Originaire de Stavropol, ville d’environ 400,000 habitants dans le Sud-Ouest de la Russie, Gorbatchev fit de brillantes études de droit à l’université de Moscou et fut rapidement repéré par le chef du KGB d’alors, Youri Andropov, qui le fit monter vers la capitale en 1978 pour assumer de hautes responsabilités au sein du Parti communiste où son ascension fut particulièrement fulgurante. Tant et si bien qu’il finit par occuper la plus haute fonction de Secrétaire général du parti en 1985 à l’âge de 54 ans et devint le dernier président de l’URSS quatre années plus tard. Bien qu’il obtint le prix Nobel de la paix en 1990 pour sa politique prônant le rapprochement Est-Ouest, néanmoins la guerre froide entre la Russie et les États-Unis n’a point connu de répit ces dernières décennies. Bien au contraire et elle atteint même ces jours-ci des sommets inégalables avec le conflit russo-ukrainien.
Par ailleurs, l’un des principaux reproches formulés à l’encontre de Mikhaïl Gorbatchev par ses compatriotes, c’est d’avoir accepté sans broncher presque toutes les concessions vitales réclamées par l’Occident. Or, si l’exigence de Moscou selon laquelle la frontière de l’OTAN ne devrait pas bouger d’un iota après la chute du mur de Berlin faisait partie intégrante de l’accord signé en septembre 1990 à Moscou par les 4 pays vainqueurs de la Seconde Guerre mondiale, notamment l’URSS, les États-Unis, la France et la Grande-Bretagne, accord définissant les nouvelles frontières d’une Allemagne réunifiée, la guerre en Ukraine n’aurait probablement jamais eu lieu. Et dans cette guerre qui risque de durer, la Maison-Blanche, manifestement, voit une opportunité de donner l’estocade aux derniers vestiges de l’URSS que représente, pour elle, la Russie avec Moscou comme capitale. Ainsi, même si Zelensky avait consenti à un statut de neutralité pour l’Ukraine – une des revendications phares de Poutine – quelques jours après le début de l’opération militaire, Joe Biden, lui, ne l’entend pas de cette oreille et voulant, à tout prix affaiblir et vaincre la Russie, il promet de fournir tout le matériel militaire nécessaire à Kiev, quitte à subir le coût d’une telle opération évaluée à des milliards de dollars puisés de l’argent des contribuables américains. Or, entre-temps, ce sont des centaines de civils et soldats ukrainiens qui tombent chaque jour sur le champ de bataille.

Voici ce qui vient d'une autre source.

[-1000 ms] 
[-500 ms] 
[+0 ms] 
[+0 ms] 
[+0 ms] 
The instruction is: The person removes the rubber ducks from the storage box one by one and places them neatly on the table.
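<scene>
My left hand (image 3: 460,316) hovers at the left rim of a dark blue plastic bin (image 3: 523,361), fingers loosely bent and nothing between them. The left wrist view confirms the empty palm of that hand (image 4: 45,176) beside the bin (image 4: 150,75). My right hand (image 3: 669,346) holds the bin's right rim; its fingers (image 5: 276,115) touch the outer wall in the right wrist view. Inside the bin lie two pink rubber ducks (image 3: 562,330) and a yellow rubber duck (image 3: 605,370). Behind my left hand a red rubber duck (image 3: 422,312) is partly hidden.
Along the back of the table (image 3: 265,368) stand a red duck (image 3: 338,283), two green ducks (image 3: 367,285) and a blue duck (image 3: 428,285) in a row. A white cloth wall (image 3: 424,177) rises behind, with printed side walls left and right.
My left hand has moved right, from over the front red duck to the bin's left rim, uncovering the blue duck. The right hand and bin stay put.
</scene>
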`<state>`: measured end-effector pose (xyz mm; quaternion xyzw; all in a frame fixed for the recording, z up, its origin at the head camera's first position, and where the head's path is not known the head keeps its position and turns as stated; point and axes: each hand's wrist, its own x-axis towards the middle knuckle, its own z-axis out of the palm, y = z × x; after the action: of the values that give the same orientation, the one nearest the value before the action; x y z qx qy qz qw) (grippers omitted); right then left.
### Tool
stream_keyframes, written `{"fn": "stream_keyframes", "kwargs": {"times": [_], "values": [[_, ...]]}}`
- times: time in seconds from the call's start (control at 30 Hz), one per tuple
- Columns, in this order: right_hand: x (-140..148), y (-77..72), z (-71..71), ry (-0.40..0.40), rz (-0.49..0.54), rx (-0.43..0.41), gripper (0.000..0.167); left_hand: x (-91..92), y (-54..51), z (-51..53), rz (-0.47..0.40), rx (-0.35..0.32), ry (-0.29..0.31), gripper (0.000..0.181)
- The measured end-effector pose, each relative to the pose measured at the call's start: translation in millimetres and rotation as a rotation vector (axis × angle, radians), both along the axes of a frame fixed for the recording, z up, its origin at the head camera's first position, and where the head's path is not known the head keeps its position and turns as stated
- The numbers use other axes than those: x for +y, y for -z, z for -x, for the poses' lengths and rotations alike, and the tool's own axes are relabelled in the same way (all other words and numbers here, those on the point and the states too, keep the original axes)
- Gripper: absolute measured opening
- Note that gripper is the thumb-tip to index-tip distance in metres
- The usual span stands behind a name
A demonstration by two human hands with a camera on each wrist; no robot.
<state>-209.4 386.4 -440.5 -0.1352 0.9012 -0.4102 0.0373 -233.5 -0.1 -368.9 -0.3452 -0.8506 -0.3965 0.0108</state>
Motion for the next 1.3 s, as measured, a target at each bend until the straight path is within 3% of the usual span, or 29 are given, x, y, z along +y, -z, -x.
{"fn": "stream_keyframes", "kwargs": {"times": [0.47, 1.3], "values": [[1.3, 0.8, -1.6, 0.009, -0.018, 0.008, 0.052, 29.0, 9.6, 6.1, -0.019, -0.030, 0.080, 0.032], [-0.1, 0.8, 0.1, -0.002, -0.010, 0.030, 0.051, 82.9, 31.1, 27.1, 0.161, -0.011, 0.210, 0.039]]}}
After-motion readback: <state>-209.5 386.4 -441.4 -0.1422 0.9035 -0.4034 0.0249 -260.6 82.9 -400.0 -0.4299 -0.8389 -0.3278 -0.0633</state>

Finalement, et comme il fallait s’y attendre, ce sont les dirigeants occidentaux qui ont rendu les hommages les plus appuyés et marqués à l’égard de Mikhaïl Gorbatchev. Obsèques nationales en Russie, il n’y avait point. Vladimir Poutine n’a même pas assisté aux funérailles le 3 septembre dernier, évoquant « un agenda trop chargé ». Ce qui indique que la mémoire de celui qui fut le dernier dirigeant de l’URSS serait probablement reléguée aux oubliettes de l’histoire.